An Aggregate Method for Thorax Diseases Classification
This work addresses class imbalance in medical image classification, which is a domain-specific problem for healthcare applications, but it is incremental as it builds on existing methods.
The paper tackled the problem of class imbalance in thorax diseases classification from medical images by designing a new weighting scheme for the loss function, which improved classification performance on the Chest X-Ray dataset, with further gains from using EfficientNet optimization.
A common problem found in real-word medical image classification is the inherent imbalance of the positive and negative patterns in the dataset where positive patterns are usually rare. Moreover, in the classification of multiple classes with neural network, a training pattern is treated as a positive pattern in one output node and negative in all the remaining output nodes.
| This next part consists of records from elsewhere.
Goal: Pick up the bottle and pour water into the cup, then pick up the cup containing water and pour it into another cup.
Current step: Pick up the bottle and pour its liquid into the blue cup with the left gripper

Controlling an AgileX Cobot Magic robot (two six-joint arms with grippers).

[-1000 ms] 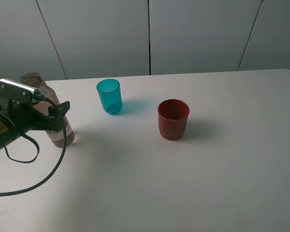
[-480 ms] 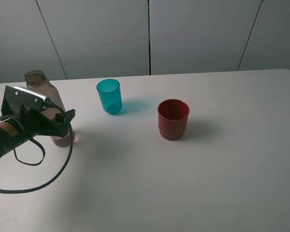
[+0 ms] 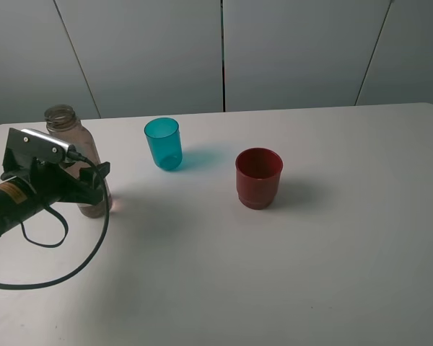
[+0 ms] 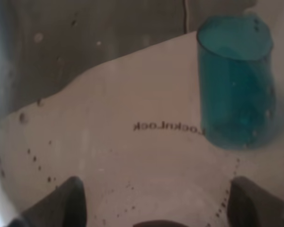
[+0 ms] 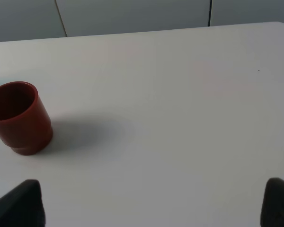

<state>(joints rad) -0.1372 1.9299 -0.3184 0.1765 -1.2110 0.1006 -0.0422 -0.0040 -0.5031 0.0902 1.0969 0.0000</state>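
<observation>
The smoky see-through bottle (image 3: pixel 76 140) stands uncapped at the table's left, and my left gripper (image 3: pixel 92 185) is shut on its lower body. In the left wrist view the bottle (image 4: pixel 109 156) fills the space between the two dark fingers (image 4: pixel 61 201), and the teal cup (image 4: pixel 236 85) shows through it. The teal cup (image 3: pixel 163 144) stands apart, back and right of the bottle. The red cup (image 3: pixel 259 177) is near the middle, also seen in the right wrist view (image 5: pixel 19 118). My right gripper (image 5: pixel 149 203) is open over bare table with nothing between its fingers.
The white table (image 3: pixel 310 252) runs wide to the right and front. A black cable (image 3: pixel 72 259) loops from the left arm over the table's front left. Grey wall panels stand behind the far edge.
My left gripper slid forward around the bottle and closed on it. The bottle's neck shifted a little to the right. Both cups stayed put.
</observation>
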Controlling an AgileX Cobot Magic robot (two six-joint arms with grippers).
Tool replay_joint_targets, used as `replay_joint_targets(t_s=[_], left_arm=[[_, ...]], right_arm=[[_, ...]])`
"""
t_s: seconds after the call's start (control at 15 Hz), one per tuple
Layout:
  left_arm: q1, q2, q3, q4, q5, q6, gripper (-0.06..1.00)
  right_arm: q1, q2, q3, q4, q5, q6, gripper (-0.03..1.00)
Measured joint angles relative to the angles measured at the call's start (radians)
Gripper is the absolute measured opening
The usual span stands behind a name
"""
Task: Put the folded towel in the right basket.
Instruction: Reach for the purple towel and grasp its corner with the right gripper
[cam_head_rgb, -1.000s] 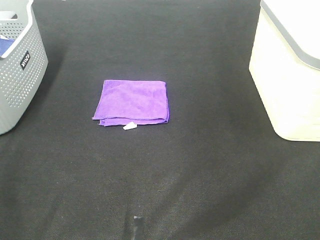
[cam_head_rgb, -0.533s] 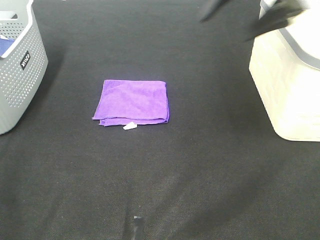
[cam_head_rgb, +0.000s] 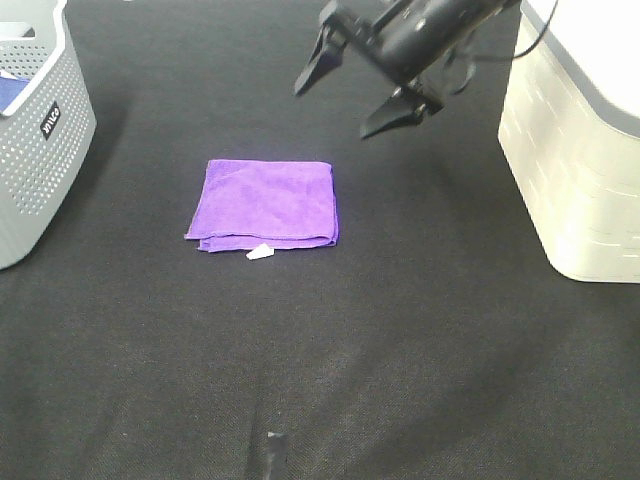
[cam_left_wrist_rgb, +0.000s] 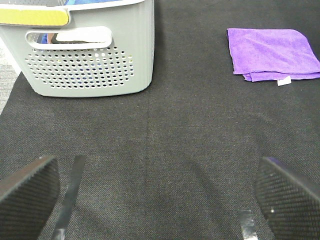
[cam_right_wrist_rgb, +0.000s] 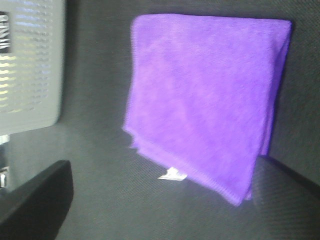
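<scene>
Black mat (cam_head_rgb: 420, 330) bears folded towel (cam_head_rgb: 265, 203); right gripper (cam_head_rgb: 333, 112), jaws spread, seemingly hovers beyond.

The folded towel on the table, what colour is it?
Purple. The folded towel also has a small white tag at one edge; the exterior high view shows it best.

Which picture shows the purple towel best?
The high view: the whole towel lies flat, sharp and uncovered. The right wrist view shows it big but blurry; the left wrist view shows it small, far off.
</scene>
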Motion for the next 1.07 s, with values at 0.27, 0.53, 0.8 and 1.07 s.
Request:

In this paper, the weights of a training pattern in the loss function are designed based not only on the number of the training patterns in the class but also on the different nodes where one of them treats this training pattern as positive and the others treat it as negative. We propose a combined approach of weights calculation algorithm for deep network training and the training optimization from the state-of-the-art deep network architecture for thorax diseases classification problem. Experimental results on the Chest X-Ray image dataset demonstrate that this new weighting scheme improves classification performances, also the training optimization from the EfficientNet improves the performance furthermore. We compare the aggregate method with several performances from the previous study of thorax diseases classifications to provide the fair comparisons against the proposed method.